O Plenário da Câmara dos Deputados aprovou no final da noite de terça (24) o projeto de lei antifacção, que prevê o aumento de penas pela participação em organização criminosa ou milícia. A proposta foi enviada pelo governo federalista ao Congresso em 31 de outubro, mas houve alterações tanto na Câmara porquê no Senado. 

Confira como foi a tramitação do projeto
Na Câmara, o relator foi o deputado Guilherme Derrite (PP-SP), que apresentou substitutivo ao Projeto de Lei 5582/25, de autoria do governo federalista.
O texto final, agora, seguirá para sanção do presidente Lula. O projeto estipula a tipificação de condutas comuns de organizações criminosas ou milícias privadas.
A pena prevista é de reclusão de 20 a 40 anos em um delito categorizado porquê domínio social estruturado. O favorecimento a esse domínio será punido com reclusão de 12 a 20 anos.
Alterações
Na Câmara, o projeto de lei Antifacção foi chamado de “Marco legítimo de enfrentamento do delito organizado”. A maior secção das alterações feitas pelo Senado acabaram rejeitadas.
Foram excluídas também a taxação de bets para geração de fundo de combate ao delito organizado e mudanças na atribuição da Polícia Federalista em cooperações internacionais.
Nesta quarta, o presidente da Câmara Hugo Motta anunciou que a provável futura lei deverá ser batizada com o nome do ex-ministro Raul Jungmann, que morreu no mês pretérito.
Restrições
Segundo o texto final, haverá restrições ao réprobo por esses crimes porquê proibição de ser beneficiado por anistia, perdão ou indulto, fiança ou liberdade condicional.

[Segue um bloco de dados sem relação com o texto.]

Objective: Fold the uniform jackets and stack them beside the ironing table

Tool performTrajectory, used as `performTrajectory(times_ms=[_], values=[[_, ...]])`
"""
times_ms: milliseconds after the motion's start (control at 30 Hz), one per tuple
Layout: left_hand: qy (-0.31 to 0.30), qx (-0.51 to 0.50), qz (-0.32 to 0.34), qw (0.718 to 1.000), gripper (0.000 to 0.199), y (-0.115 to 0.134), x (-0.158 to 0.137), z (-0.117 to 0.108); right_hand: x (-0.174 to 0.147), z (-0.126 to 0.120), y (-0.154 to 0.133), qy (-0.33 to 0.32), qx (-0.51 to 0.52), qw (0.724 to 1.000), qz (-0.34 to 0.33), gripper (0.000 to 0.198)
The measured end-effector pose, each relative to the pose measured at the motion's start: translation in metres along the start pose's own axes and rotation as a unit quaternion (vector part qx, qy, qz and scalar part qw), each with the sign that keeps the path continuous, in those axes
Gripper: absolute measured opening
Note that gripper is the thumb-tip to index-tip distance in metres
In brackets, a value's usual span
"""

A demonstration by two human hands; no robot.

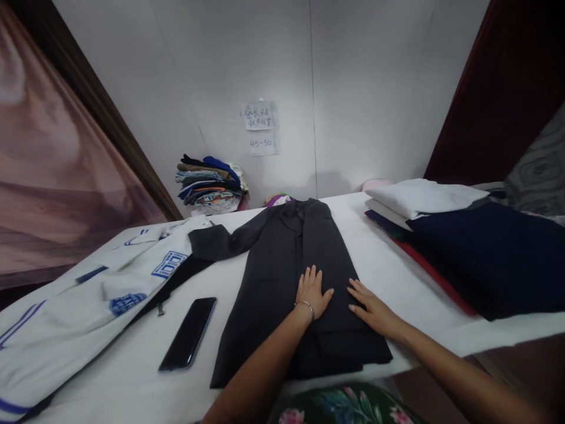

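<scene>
A black long-sleeved jacket (273,277) lies spread on the white table, its collar pointing away from me. One sleeve (220,240) stretches out to the left, while the right side of the jacket is folded in over the body. My left hand (312,292), with a bracelet at the wrist, rests flat on the middle of the jacket, fingers spread. Along the jacket's right edge lies my right hand (373,309), its fingers out flat on the cloth. Neither hand grips anything.
A dark phone (189,334) lies left of the jacket. White garments with blue print (128,282) cover the table's left side. Folded clothes are stacked at the right (489,253) and at the back left (212,184). Handwritten paper notes (261,126) hang on the wall.
</scene>
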State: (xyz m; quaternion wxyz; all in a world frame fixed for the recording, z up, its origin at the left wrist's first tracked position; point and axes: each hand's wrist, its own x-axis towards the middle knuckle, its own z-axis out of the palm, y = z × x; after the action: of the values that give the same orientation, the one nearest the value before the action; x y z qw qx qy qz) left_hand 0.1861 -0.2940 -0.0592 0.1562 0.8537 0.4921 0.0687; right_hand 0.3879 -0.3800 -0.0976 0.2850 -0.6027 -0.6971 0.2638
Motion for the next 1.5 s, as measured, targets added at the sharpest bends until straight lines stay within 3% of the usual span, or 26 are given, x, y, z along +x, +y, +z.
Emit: performTrajectory(times_ms=[100, 167, 300, 400, 533, 633, 867, 1167, 1300, 1500], values=[[0.010, -0.009, -0.010, 1.000, 0.068, 0.012, -0.015, -0.004, -0.022, -0.002, -0.008, 0.011, 0.086, 0.996, 0.021, 0.054], [0.034, -0.013, 0.018, 0.999, 0.064, 0.024, -0.034, -0.005, -0.023, -0.009, -0.009, 0.053, 0.169, 0.983, 0.058, 0.054], [0.037, -0.033, 0.081, 0.996, 0.065, 0.047, -0.073, -0.003, -0.010, -0.026, -0.008, 0.101, 0.345, 0.912, 0.198, 0.063], [0.009, -0.031, 0.102, 0.994, 0.078, 0.054, -0.089, 0.001, -0.001, -0.031, -0.016, 0.059, 0.439, 0.859, 0.257, 0.062], [-0.022, 0.000, 0.128, 0.992, 0.101, 0.054, -0.095, 0.006, 0.001, -0.027, -0.031, -0.039, 0.521, 0.824, 0.217, 0.038], [-0.029, 0.019, 0.132, 0.991, 0.105, 0.056, -0.097, 0.008, 0.001, -0.024, -0.038, -0.037, 0.538, 0.816, 0.208, 0.031], [-0.007, 0.042, 0.114, 0.993, 0.083, 0.059, -0.103, 0.001, 0.006, -0.021, -0.043, -0.009, 0.565, 0.794, 0.224, 0.035], [-0.045, 0.036, 0.117, 0.991, 0.056, 0.059, -0.092, -0.001, 0.013, -0.027, -0.035, -0.027, 0.532, 0.812, 0.240, 0.034], [-0.047, 0.005, 0.120, 0.992, 0.053, 0.057, -0.090, -0.012, 0.041, -0.039, -0.034, -0.031, 0.529, 0.810, 0.250, 0.028], [-0.032, -0.057, 0.099, 0.993, 0.056, 0.044, -0.089, -0.049, 0.106, -0.048, -0.029, -0.003, 0.513, 0.788, 0.341, 0.016]])
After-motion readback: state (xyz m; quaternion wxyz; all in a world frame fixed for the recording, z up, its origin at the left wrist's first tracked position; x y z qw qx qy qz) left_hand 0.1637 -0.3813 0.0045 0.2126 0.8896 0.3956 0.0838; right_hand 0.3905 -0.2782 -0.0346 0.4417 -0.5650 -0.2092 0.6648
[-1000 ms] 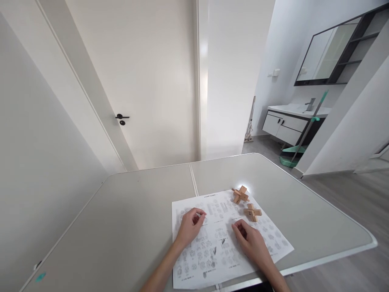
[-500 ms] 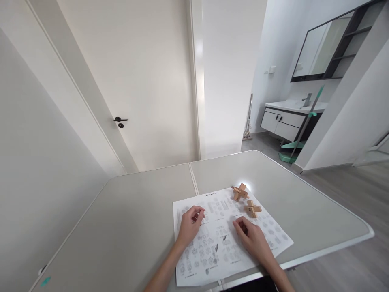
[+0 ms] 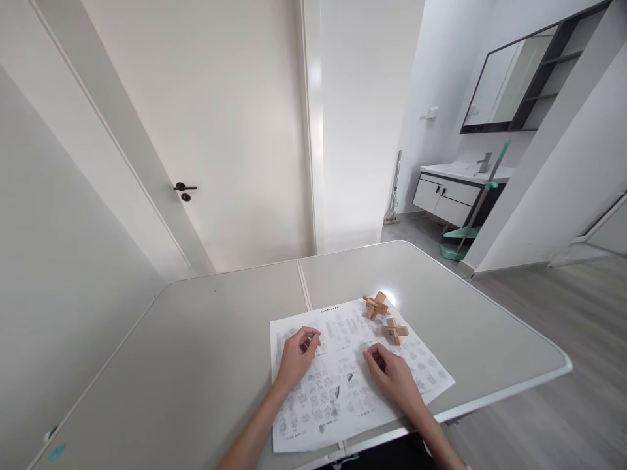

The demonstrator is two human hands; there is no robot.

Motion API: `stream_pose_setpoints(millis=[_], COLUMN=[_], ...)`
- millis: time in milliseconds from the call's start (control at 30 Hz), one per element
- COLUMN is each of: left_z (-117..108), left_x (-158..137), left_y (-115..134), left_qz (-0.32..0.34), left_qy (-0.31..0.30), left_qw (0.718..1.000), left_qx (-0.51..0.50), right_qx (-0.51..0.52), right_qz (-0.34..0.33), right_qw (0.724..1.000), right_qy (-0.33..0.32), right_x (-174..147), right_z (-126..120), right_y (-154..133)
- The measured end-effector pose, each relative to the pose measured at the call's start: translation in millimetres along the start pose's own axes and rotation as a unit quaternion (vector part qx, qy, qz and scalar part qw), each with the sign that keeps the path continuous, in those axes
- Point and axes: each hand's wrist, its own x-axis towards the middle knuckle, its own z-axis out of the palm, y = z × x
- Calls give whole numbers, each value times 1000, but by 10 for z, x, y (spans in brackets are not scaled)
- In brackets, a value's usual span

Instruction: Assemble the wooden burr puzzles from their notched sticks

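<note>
Lying at the near left: a teal patch point(image 3: 57, 452) on the grey table point(image 3: 186, 365).
Door: pale, beyond the table's far edge, with a black handle point(image 3: 185, 188) on its left side.
Left hand point(image 3: 296, 356): over the left part of the printed sheet point(image 3: 340, 359), fingers curled in toward the thumb; whether the tips meet, or anything sits inside, I cannot tell.
Printed sheet: spread on the table at its near side, between and under both hands.
Far wooden cross point(image 3: 377, 305): interlocked bars, at the sheet's far right corner.
Right hand point(image 3: 389, 373): over the right part of the sheet, loosely curled; contact between thumb and fingertips cannot be told.
Near wooden cross point(image 3: 394, 331): just beyond the right hand, apart from it, on the sheet.
Mop point(image 3: 394, 196): far right, beyond the table.
Washbasin cabinet point(image 3: 448, 196): farther right, below a mirror point(image 3: 507, 78).
Green dustpan point(image 3: 451, 252): on the floor before it.
</note>
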Motion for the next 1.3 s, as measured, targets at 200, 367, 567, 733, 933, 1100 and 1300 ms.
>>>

Ainda, os dependentes de quem se envolver com delito organizado não contarão com auxílio-reclusão se ele estiver recluso provisoriamente ou cumprindo pena privativa de liberdade, em regime fechado ou semiaberto, em razão de ter cometido qualquer delito previsto no projeto.
As pessoas condenadas por esses crimes ou mantidas sob custódia até o julgamento deverão permanecer obrigatoriamente em presídio federalista de segurança máxima se houver indícios concretos de que exercem liderança, chefia ou façam secção de núcleo de comando de organização criminosa, paramilitar ou milícia privada.
Negócio
O presidente da Câmara Hugo Motta disse que o projeto representa a resposta mais dura já dada ao delito organizado. No início da discussão, ele explicou que o governo federalista e a oposição haviam entrado em concórdia para estugar a votação.
Para o líder do PSB, deputado Jonas Donizette (SP), o texto foi aperfeiçoado com pontos positivos da Câmara e do Senado. O deputado Capitão Alberto Neto (PL-AM), vice-líder do PL, destacou que o projeto vai ser “o pontapé inicial” para retirar organizações criminosas da política.
Deputados da base do governo, por outro lado, criticaram a aprovação de destaque para retirar a geração da Imposto de Mediação no Domínio Econômico (Cide) sobre bets para financiar o combate ao delito organizado. O deputado Lindbergh Farias (PT-RJ) disse que a cobrança traria R$ 30 bilhões para a segurança pública.